Among all the bearish factors, the stalled debt talks between Democrats and Republicans really made investors nervous. A week ago, markets were still betting a last-minute deal. But this week, uncertainties increased as the two sides continued to fail to reach a deal. Worries about a debt default or rating downgrade pressured oil prices.
"The market is looking weak," Raymond Carbone, a senior oil trader at the New York Mercantile Exchange, told Xinhua, "I think, the expectation is there would be no deal, that's why the market has sold off."
Carbone, also the president of oil brokerage company Paramount Options, said all markets, including the crude oil market, were depressed by the stalled debt negotiations.
"I am disappointed about the way Washington is reacting. They seemed to be unable to agree on anything," he said.

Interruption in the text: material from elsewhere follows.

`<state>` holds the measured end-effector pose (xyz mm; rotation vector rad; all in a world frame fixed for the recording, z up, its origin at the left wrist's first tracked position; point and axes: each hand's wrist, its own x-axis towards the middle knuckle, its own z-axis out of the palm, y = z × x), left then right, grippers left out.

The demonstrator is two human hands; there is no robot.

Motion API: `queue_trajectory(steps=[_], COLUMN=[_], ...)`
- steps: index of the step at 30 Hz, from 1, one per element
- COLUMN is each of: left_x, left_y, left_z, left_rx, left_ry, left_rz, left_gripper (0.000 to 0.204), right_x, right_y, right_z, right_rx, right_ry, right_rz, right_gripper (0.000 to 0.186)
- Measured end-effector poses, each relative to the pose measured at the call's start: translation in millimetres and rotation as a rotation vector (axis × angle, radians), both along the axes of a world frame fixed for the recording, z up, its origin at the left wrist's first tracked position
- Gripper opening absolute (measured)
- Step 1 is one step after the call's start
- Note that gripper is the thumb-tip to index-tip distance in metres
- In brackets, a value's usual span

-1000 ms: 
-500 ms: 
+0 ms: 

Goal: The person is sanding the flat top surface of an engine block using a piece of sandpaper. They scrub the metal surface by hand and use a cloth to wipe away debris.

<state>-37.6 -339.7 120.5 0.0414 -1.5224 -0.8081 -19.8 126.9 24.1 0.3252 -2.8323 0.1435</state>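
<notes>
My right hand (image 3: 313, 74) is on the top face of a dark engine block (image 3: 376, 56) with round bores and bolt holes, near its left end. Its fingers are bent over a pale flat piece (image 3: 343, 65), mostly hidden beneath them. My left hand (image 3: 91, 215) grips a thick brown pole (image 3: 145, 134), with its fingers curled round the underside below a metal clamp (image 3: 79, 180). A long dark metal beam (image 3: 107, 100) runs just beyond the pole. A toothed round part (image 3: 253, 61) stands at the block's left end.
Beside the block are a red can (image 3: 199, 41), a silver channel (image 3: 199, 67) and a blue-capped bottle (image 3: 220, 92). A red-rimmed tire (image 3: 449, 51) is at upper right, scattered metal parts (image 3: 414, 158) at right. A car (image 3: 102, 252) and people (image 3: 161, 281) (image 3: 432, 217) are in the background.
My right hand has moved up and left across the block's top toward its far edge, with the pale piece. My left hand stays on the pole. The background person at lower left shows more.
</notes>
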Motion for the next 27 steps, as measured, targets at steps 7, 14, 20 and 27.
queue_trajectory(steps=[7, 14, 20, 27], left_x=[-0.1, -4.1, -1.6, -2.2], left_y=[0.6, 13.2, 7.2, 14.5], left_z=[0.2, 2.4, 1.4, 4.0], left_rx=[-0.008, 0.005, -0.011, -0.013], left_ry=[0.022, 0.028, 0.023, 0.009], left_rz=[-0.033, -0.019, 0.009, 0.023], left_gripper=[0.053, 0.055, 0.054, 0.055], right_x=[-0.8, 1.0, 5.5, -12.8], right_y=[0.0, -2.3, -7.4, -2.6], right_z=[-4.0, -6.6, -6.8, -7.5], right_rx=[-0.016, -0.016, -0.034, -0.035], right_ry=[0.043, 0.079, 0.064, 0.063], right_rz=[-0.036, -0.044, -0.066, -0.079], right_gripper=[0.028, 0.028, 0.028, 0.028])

Risk aversion increased sharply. Market participants were cautious, waiting the outcome of U.S. efforts to avoid default.
"People are staying with cash and risking very little." Carbone said, "The trading volume was very poor."
Markets were worrying about a possible default in the United States, According to Carbone.
If there was a default, the oil would go lower at first, but the bottom line would be around 90 dollars a barrel, he added.
Besides the debt woes, the rising inventories data released on Tuesday and Wednesday also weighed on oil prices.
The industry group American Petroleum Institute reported on Tuesday U.S. crude stocks jumped 4.0 million barrels, beating expectations for a drop. One day later, the Energy Information Administration reported an unexpected weekly rise of 2.1 million barrels in the U.S. crude oil inventories. More domestic oil supply pushed the oil prices down, keeping the spread wider between the WTI and London Brent crude.
On top of that, the surprisingly bad U.S. GDP data released Friday added evidence to a softer economy, further pressuring the oil market.
The Commerce Department said the U.S. economy slowed to an annualized growth rate of 1.3 percent during the second quarter of 2011, and revised growth rate for the first quarter down to 0.4 percent from a previous estimated of 1.9 percent.
"Once you see a GDP number has been revised downward, people interpret it into impacts that may have on the future U.S. demand. That is why WTI dropped more than the Brent," Carbone said.